Tongan is one of the multiple languages in the Polynesian branch of the Austronesian languages, along with Hawaiian, Maori, Samoan and Tahitian, for example. Together with Niuean, it forms the Tongic subgroup of Polynesian.

Tongan is unusual among Polynesian languages in that it has a so-called definitive accent. As with all Polynesian languages, Tongan has adapted the phonological system of proto-Polynesian.

  1. Tongan has retained the original proto-Polynesian *h, but has merged it with the original *s as /h/. (The /s/ found in modern Tongan derives from *t before high front vowels). Most Polynesian languages have lost the original proto-Polynesian glottal stop /q/; however, it has been retained in Tongan and a few other languages including Rapa Nui.[6]
  2. In proto-Polynesian, *r and *l were distinct phonemes, but in most Polynesian languages they have merged, represented orthographically as r in most East Polynesian languages, and as l in most West Polynesian languages. However, the distinction can be reconstructed because Tongan kept the *l but lost the *r.[7]
Polynesian sound correspondences
Phoneme Proto-Polynesian Tongan Niuean Sāmoan Rapa Nui Tahitian Māori Cook Is. Māori Hawaiian English
/ŋ/ *taŋata tangata tangata tagata tangata taʻata tangata tangata kanaka person
/s/ *sina hina hina sina hina hinahina hina ʻina hina grey-haired
/h/ *kanahe kanahe kanahe ʻanae ʻanae kanae kanae ʻanae mullet (fish)
/ti/ *tiale siale tiale tiale tiare tiare tīare tiare kiele gardenia
/k/ *waka vaka vaka vaʻa vaka vaʻa waka vaka waʻa canoe
/f/ *fafine fefine fifine fafine vahine vahine wahine vaʻine wahine woman
/ʔ/ *matuqa[8] matuʻa matua matua matuʻa metua matua metua, matua makua parent
/r/ *rua ua ua lua rua rua[9] rua rua lua two
/l/ *tolu tolu tolu tolu toru toru toru toru kolu three

Tongan alphabet

Tongan is written in a subset of the Latin script. In the old, "missionary" alphabet, the order of the letters was modified: the vowels were put first and then followed by the consonants: a, e, i, o, u, f, etc. This was still so as of the Privy Council decision of 1943 on the orthography of the Tongan language. However, C.M. Churchward's grammar and dictionary favoured the standard European alphabetical order, and since his time that one has been in use exclusively:

Tongan alphabet
Letter a e f h i k l m n ng o p s t u v ʻ (fakauʻa)
Pronunciation /a/ /e/ /f/ /h/ /i/ /k/ /l/ /m/ /n/ /ŋ/1 /o/ /p/2 /s/3 /t/ /u/ /v/ /ʔ/4

Notes:

  1. written as g but still pronounced as [ŋ] (as in Samoan) before 1943
  2. unaspirated; written as b before 1943
  3. sometimes written as j before 1943 (see below)
  4. the glottal stop. It should be written with the modifier letter turned comma (Unicode 0x02BB) and not with the single quote open or with a mixture of quotes open and quotes close. See also ʻokina.

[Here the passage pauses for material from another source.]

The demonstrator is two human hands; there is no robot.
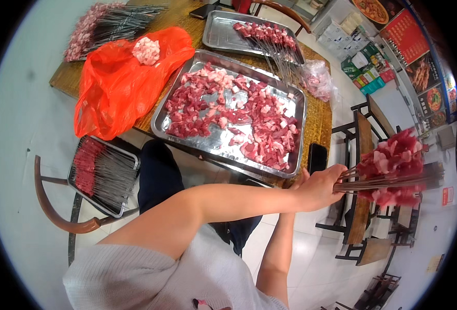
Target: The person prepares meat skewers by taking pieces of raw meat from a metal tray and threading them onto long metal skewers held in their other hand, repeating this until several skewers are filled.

Note that the above order is strictly followed in proper dictionaries. Therefore, ngatu follows nusi, ʻa follows vunga and it also follows z if foreign words occur. Words with long vowels come directly after those with short vowels. Improper wordlists may or may not follow these rules. (For example, the Tonga telephone directory for years now ignores all rules.)

The original j, used for /tʃ/, disappeared in the beginning of the 20th century, merging with /s/. By 1943, j was no longer used. Consequently, many words written with s in Tongan are cognate to those with t in other Polynesian languages. For example, Masisi (a star name) in Tongan is cognate with Matiti in Tokelauan; siale (Gardenia taitensis) in Tongan and tiare in Tahitian. This seems to be a natural development, as /tʃ/ in many Polynesian languages derived from Proto-Polynesian /ti/.

Syllabification

Although the acute accent has been available on most personal computers from their early days onwards, when Tongan newspapers started to use computers around 1990 to produce their papers, they were unable to find, or failed to enter, the proper keystrokes, and it grew into a habit to put the accent after the vowel instead of on it: not á but . But as this distance seemed to be too big, a demand arose for Tongan fonts where the acute accent was shifted to the right, a position halfway in between the two extremes above. Most papers still follow this practice.

Articles

English, like most European languages, uses only two articles:

By contrast, Tongan has three articles, and possessives also have a three-level definiteness distinction:

Registers

There are three registers which consist of

There are also further distinctions between

For example, the phrase "Come and eat!" translates to:

Pronouns

The Tongan language distinguishes 3 numbers: singular, dual, and plural. They appear as the 3 major columns in the tables below.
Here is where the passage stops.